I want to construct a PDF that has infinite variance.
So I started with the definition of variance $$ \operatorname{var}(X) = E[X^2] - E[X]^2 $$
I'll constraint the problem to a symmetric distribution about $x = 0$ to (hopefully) make this easier, so $E[X] = 0$. So I just need to worry about making $E[X^2] = \infty$.
$$ E[X^2] = \int_{-\infty}^{+\infty}x^2 f_X(x) dx $$
Is there an easy way to come up with a $f_X(x)$ so that $E[X^2]$ is infinity?
I am aware of distributions like Cauchy that have infinite variance, but here I want to come up with a custom one.
Restricted to $[0,\infty)$, you want $f(x)$ to be a function such that $\int_0^\infty f(x)\,dx$ converges but $\int_0^\infty x^2 f(x)\,dx$ diverges. (Really, you want $\int_0^\infty f(x)\,dx = \frac12$, but that can be fixed later by scaling.)

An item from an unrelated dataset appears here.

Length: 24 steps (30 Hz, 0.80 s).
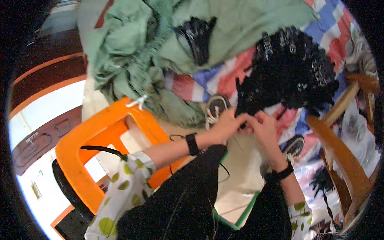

The Cauchy distribution is the go-to here because of the way power law integrals work: $\int_1^\infty x^p \,dx$ converges for $x<-1$ and diverges for $x \ge -1$. Of course, this behavior is flipped around for an integral near $0$, which is why the Cauchy distribution has $\frac1{x^2+1}$ in in it and not just $\frac1{x^2}$.
Another way to get the same effect is to take $f(x)$ proportional to $(|x|+1)^p$ for $p < -1$ (so that the integral of the PDF converges) but $p \ge -3$ (so that the integral of $x^2 f(x)$ diverges).
If you want variety, multiply by any function that grows sufficiently slowly: something involving logarithms, for instance. But remember that you'll need something you can integrate later, in order to scale the function so that $\int_{-\infty}^\infty f(x)\,dx =1$.